Skyline Park (also known as Allgäu Skyline Park) is a 35-hectare (86-acre) amusement park in Bad Wörishofen, Bavaria, Germany. The facility includes several thrill rides, family attractions, and playground amenities. The park is run by the Löwenthal family of showmen.

History

Kirchdorf Leisure Park and Skyline Park's beginnings (1975–1998)

The beginnings of Skyline Park can be traced back to the Kirchdorf Leisure Park in Stadtbergen, a town within the district of Augsburg. The park - essentially a giant playground - was located there from 1975 to 1991, but a disagreement with the land's owner over expansion plans led to the park's move to its present location in Bad Wörishofen. The Leisure Park's attractions consisted mainly of several slides, pedal-powered rides, and an electric-powered car ride. The park began to install larger rides in the late 90s, most notably with the addition of the Anton Schwarzkopf roller coaster Silberpfeil. In 1999, the park was bought by the Löwenthal family of showmen and was formally reopened as Skyline Park. Park owner Joachim Löwenthal quickly brought a multitude of larger rides into the park upon its acquisition, including the Sky Rider suspended roller coaster and Bob Racing powered bobkart attraction.

Continued growth and development (2004–2014)
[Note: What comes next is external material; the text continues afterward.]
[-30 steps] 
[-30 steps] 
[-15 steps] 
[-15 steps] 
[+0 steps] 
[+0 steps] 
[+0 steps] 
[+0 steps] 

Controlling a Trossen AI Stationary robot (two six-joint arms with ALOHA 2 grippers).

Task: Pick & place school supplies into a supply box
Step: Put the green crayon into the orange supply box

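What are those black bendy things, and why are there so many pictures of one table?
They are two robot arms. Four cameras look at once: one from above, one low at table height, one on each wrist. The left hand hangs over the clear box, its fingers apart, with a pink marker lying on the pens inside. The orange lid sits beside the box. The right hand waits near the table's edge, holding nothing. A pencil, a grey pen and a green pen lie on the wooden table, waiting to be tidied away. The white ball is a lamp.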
In the spring of 2004, the Löwenthal family approached Maurer Söhne (now knows as Maurer AG), a German firm whom were at the time making headlines around the industry with their innovative X-Car coaster design. The park opened the Sky Wheel roller coaster in late 2004, and formally in 2005. The coaster was shaped like a vertical arc and described to the public as a "ferris wheel without spokes". The success of the Sky Wheel resulted in several similar attractions and X-Car designs built around the world over the next several years, with varying degrees of success.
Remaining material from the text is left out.